Les imposantes forteresses égyptiennes édifiées au Moyen Empire, à la hauteur de la IIe Cataracte, étaient dirigées contre une puissance militaire rivale, née à la faveur de la Première Période intermédiaire : l'État de Kerma, premier véritable royaume nubien. Depuis sa capitale, située sur la IIIe Cataracte, son domaine d'influence s'étendait jusqu'à la IVe Cataracte ; au cours de la Deuxième Période intermédiaire, la Basse-Nubie passa temporairement sous sa domination. On repère les antécédents de cette culture dès 3000 av. J.-C. (« Pré-Kerma »).

Les énormes tombes à tumulus des souverains de Kerma - avec un diamètre pouvant atteintre 70 mètres - ont fourni un mobilier funéraire riche et abondant, qui illustre l'autonomie de cette culture. On relèvera particulièrement les incrustations figurées en mica, plaquettes taillées d'une extrême minceur. Selon la tradition nubienne conservée, les princes étaient ensevelis couchés sur un lit funèbre, dont les pieds se terminent en pattes d'animaux, ce dernier trait étant d'influence égyptienne. On observe, dans la culture du groupe C, quelques cas isolés de sacrifice et d'inhumation conjoints de domestiques, accompagnant leur maître dans l'au-delà.

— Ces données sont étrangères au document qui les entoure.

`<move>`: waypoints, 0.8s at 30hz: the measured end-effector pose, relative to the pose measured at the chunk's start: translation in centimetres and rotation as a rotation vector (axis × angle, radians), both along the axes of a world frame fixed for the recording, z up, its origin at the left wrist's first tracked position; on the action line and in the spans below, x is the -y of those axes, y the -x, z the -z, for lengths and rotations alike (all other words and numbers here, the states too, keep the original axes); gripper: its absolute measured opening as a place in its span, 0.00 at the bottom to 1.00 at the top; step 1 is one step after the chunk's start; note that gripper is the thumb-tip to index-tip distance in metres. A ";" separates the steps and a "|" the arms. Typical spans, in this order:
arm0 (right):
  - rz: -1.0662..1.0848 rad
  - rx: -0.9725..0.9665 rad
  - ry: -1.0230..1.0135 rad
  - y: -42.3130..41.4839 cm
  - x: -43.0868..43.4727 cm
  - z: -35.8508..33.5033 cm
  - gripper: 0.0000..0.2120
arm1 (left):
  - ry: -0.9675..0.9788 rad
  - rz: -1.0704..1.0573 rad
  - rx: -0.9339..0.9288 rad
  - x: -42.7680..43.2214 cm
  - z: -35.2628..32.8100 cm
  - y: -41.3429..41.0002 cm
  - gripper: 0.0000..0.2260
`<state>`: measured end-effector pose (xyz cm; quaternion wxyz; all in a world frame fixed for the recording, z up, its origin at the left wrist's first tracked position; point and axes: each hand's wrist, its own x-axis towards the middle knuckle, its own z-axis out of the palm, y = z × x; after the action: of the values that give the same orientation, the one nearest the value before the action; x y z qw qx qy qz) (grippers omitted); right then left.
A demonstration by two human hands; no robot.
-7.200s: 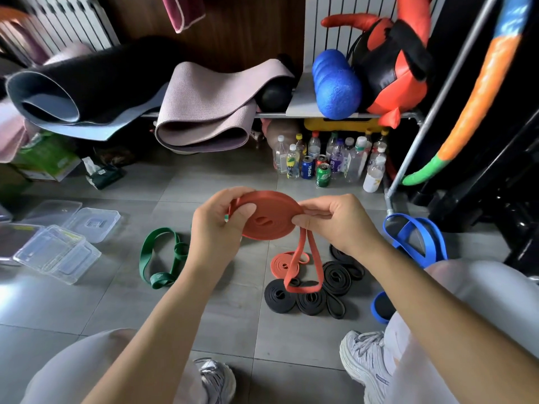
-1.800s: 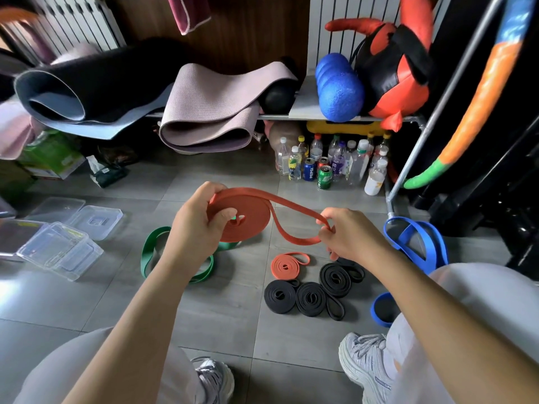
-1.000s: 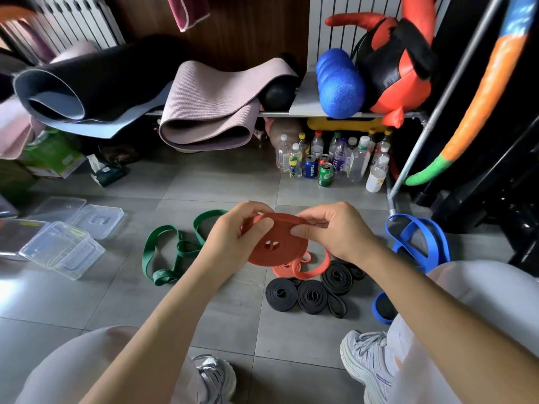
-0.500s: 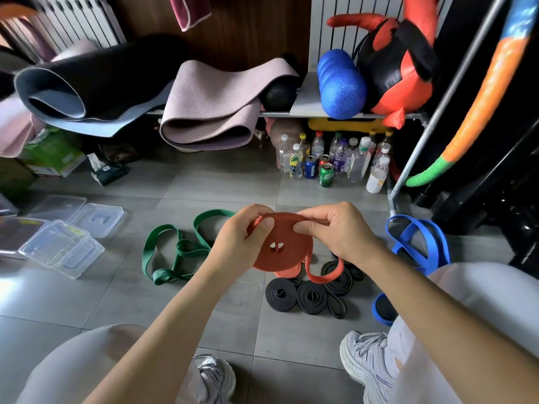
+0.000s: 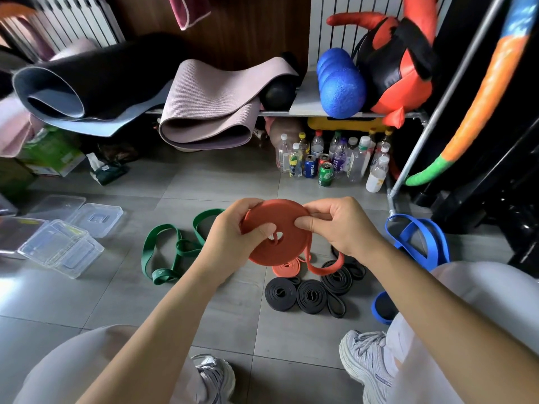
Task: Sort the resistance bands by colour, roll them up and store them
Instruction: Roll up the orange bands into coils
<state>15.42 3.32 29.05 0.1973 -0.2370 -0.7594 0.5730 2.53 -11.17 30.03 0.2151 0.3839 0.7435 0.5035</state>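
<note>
**Q:** What do the two hands hold, and where is it?
**A:** The orange band (image 5: 280,253), wound into a flat coil, is held in the air between them. The left hand (image 5: 233,233) grips the coil's left edge, with its thumb on the face beside the centre hole. The right hand (image 5: 342,225) pinches the right rim, thumb on the face and fingers curled over the top edge. A loose tail (image 5: 320,269) hangs below the right hand and dips toward the floor (image 5: 204,301).

**Q:** How is the band likely to handle?
**A:** It appears light, soft and rubbery. If it is as springy as it looks, the coil would probably loosen once pressure on its faces were released. The best hold is across the flat faces, thumb opposing fingers, with the tail fed onto the rim under slight tension.

**Q:** What lies around the hands?
**A:** A smaller orange roll (image 5: 287,268) lies directly beneath the coil, with black rolls (image 5: 303,298) just nearer the person. An unrolled green band (image 5: 175,249) lies left of the left hand, and a blue band (image 5: 420,240) lies right of the right hand. Clear containers (image 5: 61,249), far left of the left hand, are the probable store.
</note>
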 end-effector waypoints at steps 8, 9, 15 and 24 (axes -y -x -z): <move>0.016 0.022 0.107 0.3 -0.3 0.0 0.12 | -0.035 -0.102 0.053 -0.3 -0.3 0.1 0.14; 0.012 0.029 0.101 0.3 -0.3 0.0 0.12 | -0.051 -0.121 0.077 -0.3 -0.4 0.2 0.13; 0.039 0.101 -0.076 0.4 -0.6 0.3 0.11 | -0.120 -0.182 0.142 -0.1 -0.7 0.5 0.14; 0.026 0.171 0.046 0.2 -0.6 0.0 0.10 | -0.161 -0.141 0.171 0.0 -1.0 0.2 0.12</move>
<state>15.21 3.92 29.07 0.1337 -0.2993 -0.7569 0.5654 2.37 -11.19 31.01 0.2104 0.3026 0.7049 0.6061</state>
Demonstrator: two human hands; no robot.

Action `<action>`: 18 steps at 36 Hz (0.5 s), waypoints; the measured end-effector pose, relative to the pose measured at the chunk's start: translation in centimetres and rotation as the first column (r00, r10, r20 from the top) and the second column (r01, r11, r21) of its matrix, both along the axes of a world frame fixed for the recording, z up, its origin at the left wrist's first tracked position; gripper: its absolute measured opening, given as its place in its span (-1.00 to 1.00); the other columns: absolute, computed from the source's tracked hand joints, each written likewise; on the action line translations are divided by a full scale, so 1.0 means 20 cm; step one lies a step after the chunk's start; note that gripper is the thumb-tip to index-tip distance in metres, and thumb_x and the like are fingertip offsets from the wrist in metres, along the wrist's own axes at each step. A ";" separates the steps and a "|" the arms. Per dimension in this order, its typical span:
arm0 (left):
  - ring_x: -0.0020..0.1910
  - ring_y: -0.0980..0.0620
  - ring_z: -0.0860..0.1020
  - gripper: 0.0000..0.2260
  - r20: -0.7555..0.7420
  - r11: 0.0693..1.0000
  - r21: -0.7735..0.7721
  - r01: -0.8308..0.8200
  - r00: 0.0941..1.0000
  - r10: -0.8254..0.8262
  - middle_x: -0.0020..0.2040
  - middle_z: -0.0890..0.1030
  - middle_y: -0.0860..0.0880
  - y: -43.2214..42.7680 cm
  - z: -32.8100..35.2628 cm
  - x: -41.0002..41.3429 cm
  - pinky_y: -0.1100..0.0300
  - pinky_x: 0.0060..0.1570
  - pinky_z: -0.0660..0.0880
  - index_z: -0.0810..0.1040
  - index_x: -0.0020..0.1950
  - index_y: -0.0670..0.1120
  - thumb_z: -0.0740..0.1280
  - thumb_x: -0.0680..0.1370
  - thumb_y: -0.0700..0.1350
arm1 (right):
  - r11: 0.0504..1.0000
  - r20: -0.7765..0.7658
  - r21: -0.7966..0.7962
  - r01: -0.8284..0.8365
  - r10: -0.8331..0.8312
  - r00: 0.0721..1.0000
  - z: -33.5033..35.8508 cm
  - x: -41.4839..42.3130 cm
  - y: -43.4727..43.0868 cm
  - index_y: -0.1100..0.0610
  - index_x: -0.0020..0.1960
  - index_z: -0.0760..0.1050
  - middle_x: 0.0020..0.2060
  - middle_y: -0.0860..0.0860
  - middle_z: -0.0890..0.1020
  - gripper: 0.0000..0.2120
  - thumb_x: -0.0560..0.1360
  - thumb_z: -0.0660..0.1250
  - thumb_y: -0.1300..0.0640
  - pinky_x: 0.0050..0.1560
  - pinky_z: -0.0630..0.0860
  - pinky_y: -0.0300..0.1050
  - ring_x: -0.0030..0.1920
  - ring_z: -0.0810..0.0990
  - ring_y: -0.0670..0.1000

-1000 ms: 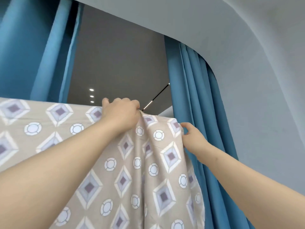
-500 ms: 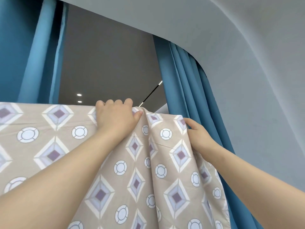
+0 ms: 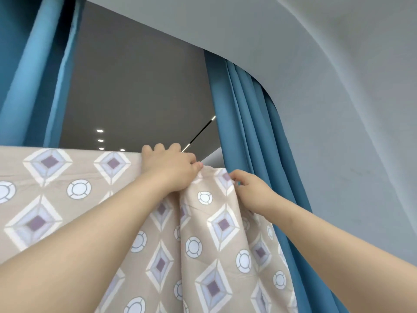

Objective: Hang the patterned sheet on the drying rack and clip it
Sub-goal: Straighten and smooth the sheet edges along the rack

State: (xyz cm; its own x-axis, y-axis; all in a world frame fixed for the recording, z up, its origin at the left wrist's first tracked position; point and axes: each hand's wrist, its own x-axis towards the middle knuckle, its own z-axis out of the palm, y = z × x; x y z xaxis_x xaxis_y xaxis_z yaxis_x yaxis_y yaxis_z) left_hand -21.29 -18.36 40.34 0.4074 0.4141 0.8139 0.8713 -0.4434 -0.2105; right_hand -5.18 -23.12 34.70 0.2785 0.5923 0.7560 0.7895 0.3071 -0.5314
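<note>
Sheet (image 3: 67, 211): beige ground, printed all over in a repeat pattern. The pattern is diamonds with a plum-purple centre, lilac-blue facets and a white border, alternating with white rings outlined in grey.

Right curtain (image 3: 248, 143): plain mid-blue. Left curtain (image 3: 27, 75): the same plain blue, paler along the lit folds.

Ceiling (image 3: 135, 86): flat dark grey, carrying small white spotlights (image 3: 100, 131) and a thin black strip (image 3: 200, 134).

Wall (image 3: 338, 109): plain pale grey-white.
</note>
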 end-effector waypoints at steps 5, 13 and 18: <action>0.17 -0.10 0.35 -0.60 0.102 0.987 0.141 -0.078 0.993 0.064 0.16 0.45 0.02 0.04 -0.05 0.03 0.01 0.14 0.18 0.45 0.20 0.17 -0.13 0.61 0.17 | 0.996 -0.014 -0.026 -0.087 0.087 0.996 0.01 0.07 0.04 -0.07 0.36 0.32 0.15 -0.02 0.54 -0.58 0.55 0.06 0.24 -0.11 0.46 -0.18 0.10 0.53 0.04; 0.14 -0.12 0.37 -0.60 0.203 0.974 0.200 -0.110 0.977 0.068 0.10 0.49 -0.01 0.06 -0.07 0.05 0.02 0.15 0.18 0.52 0.10 0.11 -0.08 0.60 0.15 | 0.973 0.024 0.197 0.118 -0.125 0.992 0.09 0.13 0.05 -0.03 -0.14 0.52 -0.22 -0.09 0.58 -0.83 0.53 0.19 0.15 0.19 0.43 0.06 0.03 0.54 0.05; 0.14 -0.13 0.38 -0.61 0.221 0.970 0.213 -0.120 0.973 0.072 0.11 0.50 -0.02 0.05 -0.08 0.08 0.03 0.16 0.18 0.53 0.11 0.12 -0.06 0.60 0.16 | 0.918 -0.300 0.358 0.169 -0.058 0.952 0.13 0.27 0.00 0.01 -0.11 0.51 -0.23 -0.12 0.55 -0.83 0.51 0.15 0.15 0.24 0.40 0.12 0.02 0.53 0.07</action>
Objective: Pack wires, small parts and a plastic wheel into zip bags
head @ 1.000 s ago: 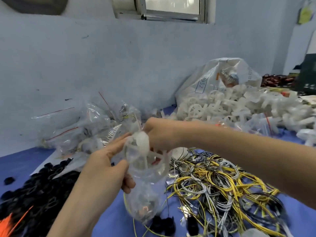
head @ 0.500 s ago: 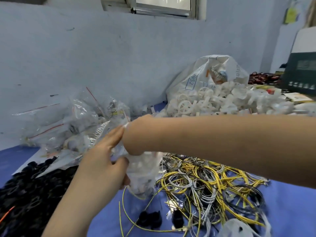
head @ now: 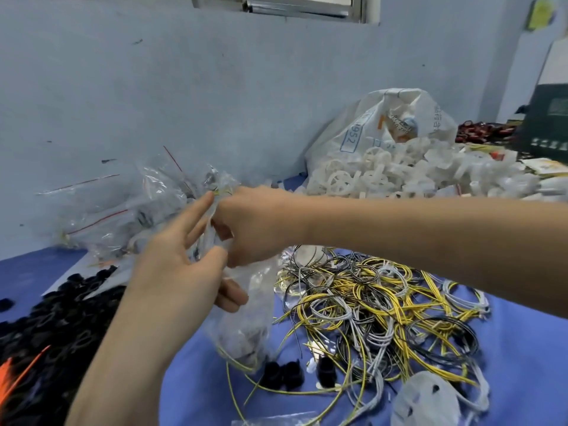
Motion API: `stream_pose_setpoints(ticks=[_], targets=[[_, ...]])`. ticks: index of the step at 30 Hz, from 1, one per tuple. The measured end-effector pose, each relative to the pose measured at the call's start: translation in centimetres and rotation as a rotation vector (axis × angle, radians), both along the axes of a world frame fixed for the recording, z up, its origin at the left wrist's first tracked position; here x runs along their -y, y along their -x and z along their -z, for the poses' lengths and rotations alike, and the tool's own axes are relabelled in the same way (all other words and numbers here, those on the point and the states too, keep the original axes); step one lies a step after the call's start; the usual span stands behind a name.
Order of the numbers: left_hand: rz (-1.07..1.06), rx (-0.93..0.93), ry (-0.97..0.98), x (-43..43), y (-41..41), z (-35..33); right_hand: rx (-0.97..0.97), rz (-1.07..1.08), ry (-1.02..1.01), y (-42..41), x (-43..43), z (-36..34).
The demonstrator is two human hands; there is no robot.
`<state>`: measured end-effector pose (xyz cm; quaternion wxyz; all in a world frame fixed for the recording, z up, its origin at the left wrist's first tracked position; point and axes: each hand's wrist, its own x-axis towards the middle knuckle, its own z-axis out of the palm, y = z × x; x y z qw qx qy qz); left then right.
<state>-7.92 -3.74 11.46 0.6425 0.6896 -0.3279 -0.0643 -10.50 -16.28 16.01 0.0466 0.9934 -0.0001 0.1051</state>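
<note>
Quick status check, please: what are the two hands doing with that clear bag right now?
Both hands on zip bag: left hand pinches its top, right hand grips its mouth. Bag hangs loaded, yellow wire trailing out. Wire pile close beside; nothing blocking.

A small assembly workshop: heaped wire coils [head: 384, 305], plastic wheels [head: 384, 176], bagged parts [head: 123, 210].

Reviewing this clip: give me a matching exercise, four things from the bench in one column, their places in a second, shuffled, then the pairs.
Things:
1. zip bag
2. wire pile
3. black parts
4. white wheels

Places:
A. heaped by the big white sack, far right
B. held between both hands
C. spread on the blue table, right of the hands
D. piled at the near left edge

Pairs: 1-B, 2-C, 3-D, 4-A
</note>
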Motion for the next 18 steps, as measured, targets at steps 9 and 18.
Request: stream_pose_setpoints(ticks=[9, 18], targets=[[0.059, -0.061, 0.012, 1.7, 0.4, 0.9, -0.099, -0.027, -0.064, -0.6, 0.5, 0.4], [0.047, 0.039, 0.036, 2.9, 0.3, 1.4, 0.118, -0.063, 0.392, 0.5, 2.0, 1.6]])
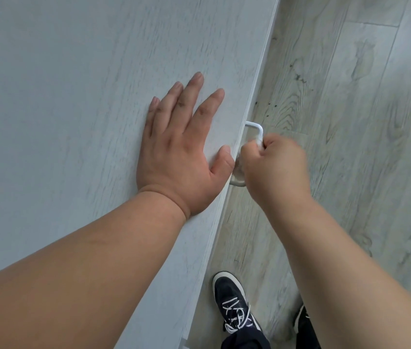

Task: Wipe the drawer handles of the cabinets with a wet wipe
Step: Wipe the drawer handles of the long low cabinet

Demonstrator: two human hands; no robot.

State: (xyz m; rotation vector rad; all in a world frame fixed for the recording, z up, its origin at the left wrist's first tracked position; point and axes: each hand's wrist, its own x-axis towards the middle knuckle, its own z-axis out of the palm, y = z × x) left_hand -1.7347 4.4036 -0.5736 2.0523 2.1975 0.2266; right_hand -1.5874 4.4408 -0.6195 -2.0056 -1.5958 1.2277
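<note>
Left hand (181, 157) lying flat, fingers spread wide, at the counter (73, 96) front edge, right hand (275, 170) gripping wet wipe (259, 142) around drawer handle (255, 125) just below that edge

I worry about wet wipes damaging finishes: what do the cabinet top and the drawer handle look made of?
Cabinet top: probably laminate or painted board, matt pale grey with a printed-looking wood grain. Drawer handle: likely metal, a thin bent bar with a smooth whitish coating; blur leaves this open.

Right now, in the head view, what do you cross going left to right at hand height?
cabinet top → left hand, flat on it → drawer handle → right hand, gripping the wet wipe → wood floor
</note>
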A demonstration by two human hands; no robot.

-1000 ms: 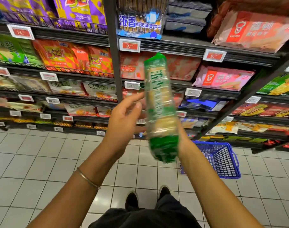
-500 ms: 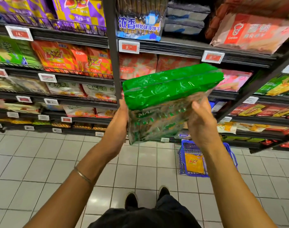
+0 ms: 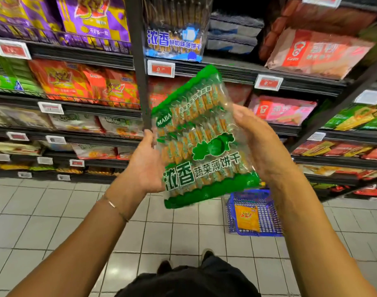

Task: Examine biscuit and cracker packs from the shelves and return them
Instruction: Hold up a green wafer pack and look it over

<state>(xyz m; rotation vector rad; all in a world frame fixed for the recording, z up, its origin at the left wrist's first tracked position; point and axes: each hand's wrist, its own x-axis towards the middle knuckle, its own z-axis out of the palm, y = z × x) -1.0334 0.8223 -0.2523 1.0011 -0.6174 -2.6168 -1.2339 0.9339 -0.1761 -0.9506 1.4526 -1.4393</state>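
Before stocked shelves [image 3: 226, 70], the left grip [image 3: 144, 166] clasps the left edge of a green cracker pack [image 3: 196, 142]. The pack is held in the air, tilted, with its label towards the viewer. The right grip [image 3: 260, 146] clasps its right edge. The pack looks light, with crinkly, slippery film and fragile thin crackers, so it is best held by its side edges and not squeezed.

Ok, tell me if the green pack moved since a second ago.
Yes: the green pack turned from edge-on to label-forward, its left edge nearer the shelf post.
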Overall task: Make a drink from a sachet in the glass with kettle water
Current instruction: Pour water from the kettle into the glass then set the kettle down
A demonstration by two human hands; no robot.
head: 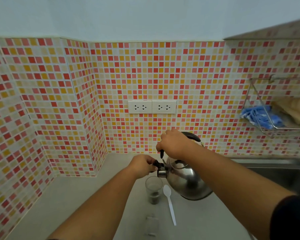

Les décors muraux de grand format et les figurines de faïence en ronde-bosse attestent le haut niveau de la technologie. Mais le plus impressionnant reste la céramique de cette culture de Kerma : avec leurs formes élégantes et la minceur de leurs parois, les vases de l'époque classique (1750-1500 av. J.-C.) comptent au nombre des plus belles productions céramiques de la vallée du Nil. Les vases plastiques à décor en relief sont également uniques en leur genre ; un vase décoré, en forme de hutte cylindrique, permet d'évoquer une forme architecturale qui est sans doute celle des habitations courantes de l'époque.

De nombreux objets de provenance manifestement égyptienne (126-128) avaient conduit le premier fouilleur du site, Georg Reisner, à voir dans Kerma un avant-poste du royaume des pharaons. Il n'en est rien, mais il y avait visiblement, à la cour de Kerma, un goût prononcé pour les biens de consommation égyptiens, une sorte de « mode égyptisante » ; les objets correspondants étaient importés soit comme marchandises commerciales, soit comme cadeaux, soit comme butin de guerre.